What the exercise asks: Output the data below exactly, without images.

Supplied material:
-.-.-

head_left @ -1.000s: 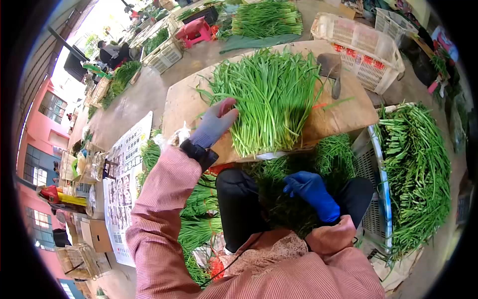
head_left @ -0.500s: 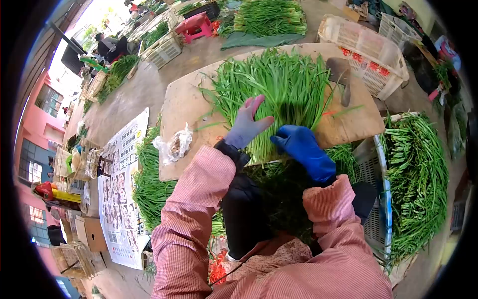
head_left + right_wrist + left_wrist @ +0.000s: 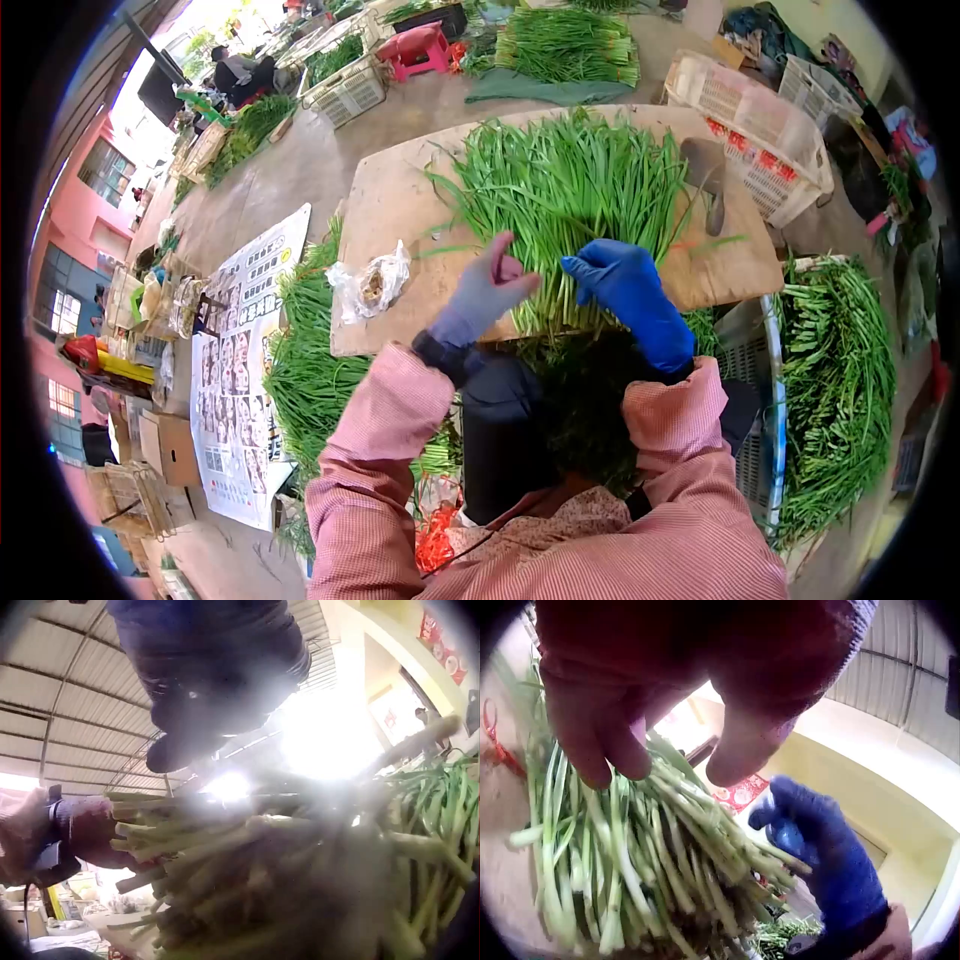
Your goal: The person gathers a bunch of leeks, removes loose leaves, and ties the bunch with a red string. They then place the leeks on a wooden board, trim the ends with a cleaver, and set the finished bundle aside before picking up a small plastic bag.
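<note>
A wide bunch of green leafy stalks (image 3: 590, 200) lies on the wooden board, pale cut ends towards the person. The left hand (image 3: 483, 298), in a grey and pink glove, is at the bunch's left side, thumb apart from the fingers. In the left wrist view its fingertips touch the pale stalks (image 3: 682, 847). The blue-gloved right hand (image 3: 640, 305) is over the cut ends at the right, its fingers bent. The right wrist view shows that hand (image 3: 210, 675) above the stalk ends (image 3: 225, 862), with nothing visible in its fingers.
A cleaver (image 3: 704, 165) lies at the board's (image 3: 400, 200) right side, a plastic bag (image 3: 372, 284) at its left. Greens fill a crate (image 3: 835, 380) at the right. More greens (image 3: 310, 370) lie left of the board. An empty white crate (image 3: 750, 115) stands behind.
The right hand has risen from the lap to the stalk ends. The left hand has come in from the bunch's left edge, then drawn slightly back towards the person. The head view has shifted.
</note>
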`<state>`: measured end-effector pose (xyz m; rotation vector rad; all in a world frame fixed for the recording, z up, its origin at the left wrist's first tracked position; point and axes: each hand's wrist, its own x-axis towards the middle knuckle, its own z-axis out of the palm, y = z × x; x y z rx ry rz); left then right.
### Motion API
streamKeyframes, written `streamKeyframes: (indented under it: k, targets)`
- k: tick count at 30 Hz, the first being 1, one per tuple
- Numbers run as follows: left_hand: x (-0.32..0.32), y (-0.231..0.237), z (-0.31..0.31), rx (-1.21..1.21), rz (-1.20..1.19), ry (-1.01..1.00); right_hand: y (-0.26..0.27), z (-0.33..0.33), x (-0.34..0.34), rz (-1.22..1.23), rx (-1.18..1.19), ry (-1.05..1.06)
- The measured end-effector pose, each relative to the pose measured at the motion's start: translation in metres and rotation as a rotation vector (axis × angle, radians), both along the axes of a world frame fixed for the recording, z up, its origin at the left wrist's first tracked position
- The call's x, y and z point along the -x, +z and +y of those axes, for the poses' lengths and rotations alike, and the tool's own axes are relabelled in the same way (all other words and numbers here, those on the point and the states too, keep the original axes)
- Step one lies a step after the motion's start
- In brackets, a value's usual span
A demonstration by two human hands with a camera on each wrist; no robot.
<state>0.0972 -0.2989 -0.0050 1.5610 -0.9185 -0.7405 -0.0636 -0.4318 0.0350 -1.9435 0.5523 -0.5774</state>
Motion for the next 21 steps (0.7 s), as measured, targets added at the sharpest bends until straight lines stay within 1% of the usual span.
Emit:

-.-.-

Exercise response:
head_left @ -1.000s: 
head_left @ -0.500s: 
head_left + right_wrist + left_wrist @ +0.000s: 
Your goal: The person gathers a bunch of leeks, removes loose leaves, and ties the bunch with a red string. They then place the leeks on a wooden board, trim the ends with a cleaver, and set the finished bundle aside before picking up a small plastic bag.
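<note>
A wide bunch of green leafy stalks (image 3: 590, 200) lies on the wooden board, pale cut ends towards the person. The left hand (image 3: 483, 298), in a grey and pink glove, is at the bunch's left side, thumb apart from the fingers. In the left wrist view its fingertips touch the pale stalks (image 3: 682, 847). The blue-gloved right hand (image 3: 640, 305) is over the cut ends at the right, its fingers bent. The right wrist view shows that hand (image 3: 210, 675) above the stalk ends (image 3: 225, 862), with nothing visible in its fingers.
A cleaver (image 3: 704, 165) lies at the board's (image 3: 400, 200) right side, a plastic bag (image 3: 372, 284) at its left. Greens fill a crate (image 3: 835, 380) at the right. More greens (image 3: 310, 370) lie left of the board. An empty white crate (image 3: 750, 115) stands behind.
The right hand has risen from the lap to the stalk ends. The left hand has come in from the bunch's left edge, then drawn slightly back towards the person. The head view has shifted.
</note>
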`<state>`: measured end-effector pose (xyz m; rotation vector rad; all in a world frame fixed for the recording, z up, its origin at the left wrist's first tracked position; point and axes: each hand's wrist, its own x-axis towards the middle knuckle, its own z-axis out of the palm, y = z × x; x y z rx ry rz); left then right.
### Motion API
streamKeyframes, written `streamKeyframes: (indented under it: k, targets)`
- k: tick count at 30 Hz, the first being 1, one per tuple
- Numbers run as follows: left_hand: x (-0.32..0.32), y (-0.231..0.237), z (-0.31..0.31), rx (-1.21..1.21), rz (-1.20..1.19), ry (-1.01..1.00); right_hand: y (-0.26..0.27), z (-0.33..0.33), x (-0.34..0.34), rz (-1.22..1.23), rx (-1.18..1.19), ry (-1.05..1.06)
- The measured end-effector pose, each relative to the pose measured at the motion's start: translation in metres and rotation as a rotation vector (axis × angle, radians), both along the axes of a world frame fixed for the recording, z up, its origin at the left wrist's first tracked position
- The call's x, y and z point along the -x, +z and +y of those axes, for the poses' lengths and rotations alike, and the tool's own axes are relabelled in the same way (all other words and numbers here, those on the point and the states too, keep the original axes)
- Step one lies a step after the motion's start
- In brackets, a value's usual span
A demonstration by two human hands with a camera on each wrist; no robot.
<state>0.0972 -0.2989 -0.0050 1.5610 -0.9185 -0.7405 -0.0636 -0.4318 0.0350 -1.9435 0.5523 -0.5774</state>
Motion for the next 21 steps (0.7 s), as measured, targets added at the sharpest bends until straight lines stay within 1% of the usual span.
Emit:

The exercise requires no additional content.